Nicole: While it’s been a difficult year globally, to say the least, the changes we’ve seen have also opened up new opportunities. At Bulb, some of our learnings from working remotely will stick with us when we return to the office. What are some of the learnings you’ll take with you once this is all over?

Servane: I have discovered that people struggle with “physical” distancing. That they’ve compensated by reducing “social” distance through binge-zooming and now they are paying the mental health price.

I have also been reminded that empathy, the power of imagination, diverse communities, and simplicity always win.

And I am very uncomfortable with the idea to go back to how things were before. I don’t want to “build back better”, I want us to create places, products and services that tell people they matter, unconditionally.

Nicole: And with those learnings in mind, what advice would you give to people launching their own company?

I think you need to think with the end in mind and ask yourself a few questions from the outset:

  • What kind of conscious and strategic leader do YOU want to be?
  • Which values and approaches will guide your discovery as you start designing products and services?
  • What are you ready to sacrifice and from the perspective of your 70-year-old self, does it still make sense?

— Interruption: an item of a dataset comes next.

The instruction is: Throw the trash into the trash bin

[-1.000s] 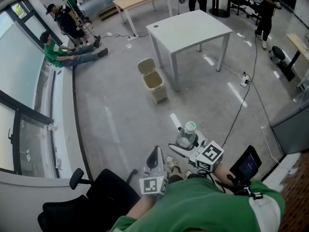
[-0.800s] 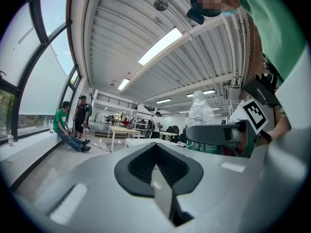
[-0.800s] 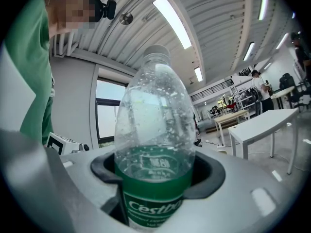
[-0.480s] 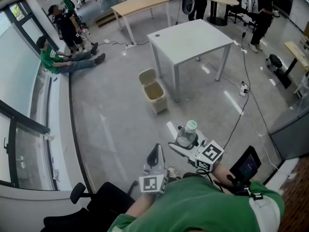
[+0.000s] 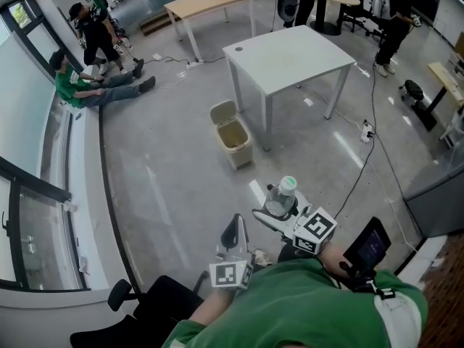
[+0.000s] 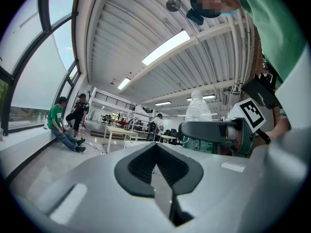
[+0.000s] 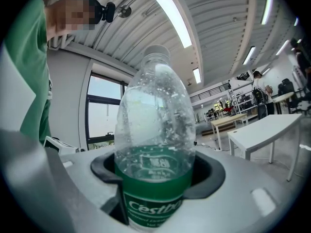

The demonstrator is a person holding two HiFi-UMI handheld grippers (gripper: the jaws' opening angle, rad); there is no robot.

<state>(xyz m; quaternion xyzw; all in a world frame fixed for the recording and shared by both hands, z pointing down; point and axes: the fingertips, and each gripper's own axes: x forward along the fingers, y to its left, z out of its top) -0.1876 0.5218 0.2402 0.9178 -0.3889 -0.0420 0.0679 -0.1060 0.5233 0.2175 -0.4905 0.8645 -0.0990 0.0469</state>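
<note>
My right gripper [image 5: 275, 214] is shut on a clear plastic bottle [image 5: 281, 199] with a green label and a white cap, held upright near my body. In the right gripper view the bottle [image 7: 154, 149] fills the space between the jaws. My left gripper [image 5: 233, 232] is shut with nothing in it, just left of the right one; its closed jaws meet at the middle of the left gripper view [image 6: 156, 165]. A beige trash bin [image 5: 232, 133] with its lid flipped up stands on the floor ahead, beside the white table [image 5: 288, 55].
A wooden table [image 5: 206, 2] stands further back. Two people [image 5: 90, 60] are by the window wall at far left, others stand at the back right [image 5: 395, 13]. A cable [image 5: 370, 147] runs across the floor on the right. A black office chair [image 5: 145, 307] is at my lower left.
The view has shifted slightly forward, so the bin and white table sit a little closer. Both grippers hold their pose and the bottle stays gripped.
</note>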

Before you launch, explore the following with a peer, a mentor or a coach:

  • Find your personal DNA:  who you love to serve, why, how you do that systematically, and the magic you generate. These qualities will always be transferrable to your new projects
  • Be clear about your purpose, your guiding star. This will help you get up again after bad setbacks.
  • Keep the big picture in mind: think about systems rather than silos. What if your success means that you crush a whole group of people or damage the biodiversity? Understand the ripple effects and the conditions of your potential growth. This awareness will enable you to build a product from the outset, which is inclusive and doesn’t harm. It will also inform how you shape your governance.
  • Learn to stay focused: you can start a few businesses in your life. But time is non-renewable. Don’t waste it.
  • Carve out space to reflect and imagine. Dreaming is not a vacuous activity; it is a productive place. You need to make friend with it.
  • Reach out to people who are at the fringes of your network, doing different stuff. They will give you invaluable perspectives, seeds of innovation.
  • Finally, embrace the wins as you go. Evaluate, learn and celebrate your achievements from the start with others. Joy is life.

 

Servane Mouazan is a Business Strategist Board Advisor & Angel for Social, Green and Tech4Good ventures.  She lives in North London, speaks 5 languages and loves playing Capoeira.